Work request: What you return must match the records exactly.

= = = =

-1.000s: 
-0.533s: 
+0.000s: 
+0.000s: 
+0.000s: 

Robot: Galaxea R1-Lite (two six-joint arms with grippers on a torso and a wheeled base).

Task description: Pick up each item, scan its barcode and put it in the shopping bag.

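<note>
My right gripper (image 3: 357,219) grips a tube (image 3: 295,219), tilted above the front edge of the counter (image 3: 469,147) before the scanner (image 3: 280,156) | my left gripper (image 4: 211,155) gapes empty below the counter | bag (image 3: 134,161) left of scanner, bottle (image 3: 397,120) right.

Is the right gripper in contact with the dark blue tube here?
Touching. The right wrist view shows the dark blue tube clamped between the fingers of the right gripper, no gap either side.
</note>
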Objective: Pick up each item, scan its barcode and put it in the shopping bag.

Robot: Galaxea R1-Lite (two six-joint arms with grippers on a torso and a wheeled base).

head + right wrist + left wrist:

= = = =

Exercise output:
-1.000s: 
-0.533s: 
+0.000s: 
+0.000s: 
+0.000s: 

Robot: Galaxea R1-Lite (two six-joint arms with grippers on a torso and a wheeled base).

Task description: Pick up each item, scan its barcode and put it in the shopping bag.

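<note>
My right gripper (image 3: 357,219) grips a tube (image 3: 295,219), tilted above the front edge of the counter (image 3: 469,147) before the scanner (image 3: 280,156) | my left gripper (image 4: 211,155) gapes empty below the counter | bag (image 3: 134,161) left of scanner, bottle (image 3: 397,120) right.

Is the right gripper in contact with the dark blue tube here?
Touching. The right wrist view shows the dark blue tube clamped between the fingers of the right gripper, no gap either side.
</note>
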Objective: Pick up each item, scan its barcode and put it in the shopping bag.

Robot: Galaxea R1-Lite (two six-joint arms with grippers on a torso and a wheeled base).

head + right wrist + left wrist:

The exercise calls for nothing more than this answer.